I immediately jumped up, taking a second look at Khalil. His eyes were open, staring at me, but I wasn’t sure he was seeing me or seeing the world. I stood there like a dummy, quivering, sweating, dazed and blank; unable to process what was happening, momentarily unable to spot the difference between the two identical brothers, the sweet and the sour.

Abiose A. Adams is a novelist, investigative journalist and programme officer at TheCable Newspaper Journalism Foundation. She can be reached on [email protected], @abioseadams, 08174217144(WhatsApp only).

Synopsis (After these eerie days)

She is ambitious but unschooled in street-wiseness. Seventeen-year-old Funto Colesworth did not know the trip to study her dream course, Medicine, in France, is one to nowhere until she finds herself in a brothel in Cotonou.

Rather than remain there to hawk sex which she is mandated to do, she escapes and joins another set of human traffickers to cross the ghoulish Sahara Desert with ten other trafficked girls.

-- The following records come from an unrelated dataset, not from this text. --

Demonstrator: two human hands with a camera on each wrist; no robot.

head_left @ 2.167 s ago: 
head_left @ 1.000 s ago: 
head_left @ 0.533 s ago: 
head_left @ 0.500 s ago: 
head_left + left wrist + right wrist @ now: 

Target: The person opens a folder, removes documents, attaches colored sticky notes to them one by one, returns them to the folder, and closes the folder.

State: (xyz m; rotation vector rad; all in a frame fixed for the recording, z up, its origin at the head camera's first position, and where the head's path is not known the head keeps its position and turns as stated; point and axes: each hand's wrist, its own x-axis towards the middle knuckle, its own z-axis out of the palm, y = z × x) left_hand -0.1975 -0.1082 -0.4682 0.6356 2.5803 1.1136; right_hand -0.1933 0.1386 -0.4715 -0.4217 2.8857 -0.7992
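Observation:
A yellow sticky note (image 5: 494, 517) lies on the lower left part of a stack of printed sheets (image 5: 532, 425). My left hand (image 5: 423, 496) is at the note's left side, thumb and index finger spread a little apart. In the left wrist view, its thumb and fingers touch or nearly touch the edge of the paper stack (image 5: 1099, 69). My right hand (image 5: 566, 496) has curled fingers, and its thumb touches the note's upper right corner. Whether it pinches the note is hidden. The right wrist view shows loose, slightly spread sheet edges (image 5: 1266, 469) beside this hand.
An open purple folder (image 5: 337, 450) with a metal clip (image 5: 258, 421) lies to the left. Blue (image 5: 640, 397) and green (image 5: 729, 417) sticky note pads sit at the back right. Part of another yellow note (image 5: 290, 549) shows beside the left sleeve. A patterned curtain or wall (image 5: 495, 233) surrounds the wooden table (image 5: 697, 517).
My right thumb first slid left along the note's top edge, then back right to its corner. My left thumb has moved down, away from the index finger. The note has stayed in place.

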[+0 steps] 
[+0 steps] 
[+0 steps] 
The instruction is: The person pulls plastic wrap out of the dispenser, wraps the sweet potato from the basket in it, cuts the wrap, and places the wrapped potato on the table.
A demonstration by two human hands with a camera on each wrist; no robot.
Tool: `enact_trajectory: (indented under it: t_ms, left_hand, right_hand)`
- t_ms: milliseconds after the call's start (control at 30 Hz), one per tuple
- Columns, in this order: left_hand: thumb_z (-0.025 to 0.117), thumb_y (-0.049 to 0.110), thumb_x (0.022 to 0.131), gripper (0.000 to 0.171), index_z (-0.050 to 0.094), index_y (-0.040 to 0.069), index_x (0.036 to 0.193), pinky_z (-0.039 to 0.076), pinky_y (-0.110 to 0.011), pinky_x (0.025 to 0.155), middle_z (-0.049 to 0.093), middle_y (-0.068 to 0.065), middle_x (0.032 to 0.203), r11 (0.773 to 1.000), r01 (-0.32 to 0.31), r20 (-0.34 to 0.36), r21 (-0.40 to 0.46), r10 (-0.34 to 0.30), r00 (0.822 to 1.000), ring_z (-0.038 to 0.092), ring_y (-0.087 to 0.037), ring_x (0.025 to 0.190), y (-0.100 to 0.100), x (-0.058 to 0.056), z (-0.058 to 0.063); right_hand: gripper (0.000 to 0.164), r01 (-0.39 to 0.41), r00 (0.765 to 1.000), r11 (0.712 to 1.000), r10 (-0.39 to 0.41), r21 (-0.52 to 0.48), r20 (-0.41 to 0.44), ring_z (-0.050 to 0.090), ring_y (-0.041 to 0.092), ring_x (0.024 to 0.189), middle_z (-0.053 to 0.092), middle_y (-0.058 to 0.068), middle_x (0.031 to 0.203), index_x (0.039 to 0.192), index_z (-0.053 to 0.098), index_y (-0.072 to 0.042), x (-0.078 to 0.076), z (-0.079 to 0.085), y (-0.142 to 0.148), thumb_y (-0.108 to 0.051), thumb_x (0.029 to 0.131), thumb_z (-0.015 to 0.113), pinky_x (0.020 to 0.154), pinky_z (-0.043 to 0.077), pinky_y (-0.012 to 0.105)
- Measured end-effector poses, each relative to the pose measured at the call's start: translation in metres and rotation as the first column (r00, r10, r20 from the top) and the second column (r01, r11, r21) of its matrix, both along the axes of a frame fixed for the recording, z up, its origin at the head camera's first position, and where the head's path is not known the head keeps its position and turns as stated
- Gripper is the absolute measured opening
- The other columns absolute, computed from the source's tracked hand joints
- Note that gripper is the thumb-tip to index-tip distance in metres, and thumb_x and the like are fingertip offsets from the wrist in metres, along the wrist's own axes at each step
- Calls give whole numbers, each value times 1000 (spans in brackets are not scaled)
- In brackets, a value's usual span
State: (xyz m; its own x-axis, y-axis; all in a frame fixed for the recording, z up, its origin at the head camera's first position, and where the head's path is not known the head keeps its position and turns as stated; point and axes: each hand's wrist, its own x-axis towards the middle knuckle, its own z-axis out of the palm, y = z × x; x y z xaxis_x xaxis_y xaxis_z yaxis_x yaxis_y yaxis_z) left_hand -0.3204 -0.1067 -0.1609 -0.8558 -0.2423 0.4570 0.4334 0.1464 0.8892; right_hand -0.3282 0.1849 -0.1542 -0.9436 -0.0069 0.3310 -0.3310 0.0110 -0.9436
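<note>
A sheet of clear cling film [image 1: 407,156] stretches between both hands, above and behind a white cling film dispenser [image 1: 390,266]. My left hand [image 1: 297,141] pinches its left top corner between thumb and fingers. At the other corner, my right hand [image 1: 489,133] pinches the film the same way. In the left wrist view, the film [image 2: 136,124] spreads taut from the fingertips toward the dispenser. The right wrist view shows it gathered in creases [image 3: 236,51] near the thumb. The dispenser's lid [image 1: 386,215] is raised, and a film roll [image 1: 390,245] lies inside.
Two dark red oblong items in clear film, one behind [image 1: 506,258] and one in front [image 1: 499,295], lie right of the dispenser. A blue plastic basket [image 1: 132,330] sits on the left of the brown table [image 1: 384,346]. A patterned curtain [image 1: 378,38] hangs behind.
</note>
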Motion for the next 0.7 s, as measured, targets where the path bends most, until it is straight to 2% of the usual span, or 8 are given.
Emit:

On surviving, she continues her flirtations with danger; gets into a close-shave with death in the Mediterranean Sea, where she is the only survivor amongst the girls. Arriving Italy breathless, Funto is introduced to Rome’s red-light district, where she subsequently meets a rich and snazzy footballer, Khalil.

Their whirlwind romance would have resulted in marriage and landed her a fortune, but her hopes went up in flames again when he is killed by his irascible, psychotic twin brother Hamil. Then she realises the more ruinous cost of naivety when Hamil implicates her, leading to her imprisonment in Germany. Thrown in gaol, and with no clemency in sight, Funto felt defeated until she meets a Ghanaian missionary, Duncan Mellanby, whose romance with her leads to the fence-mending between father and daughter, after twelve eerie years.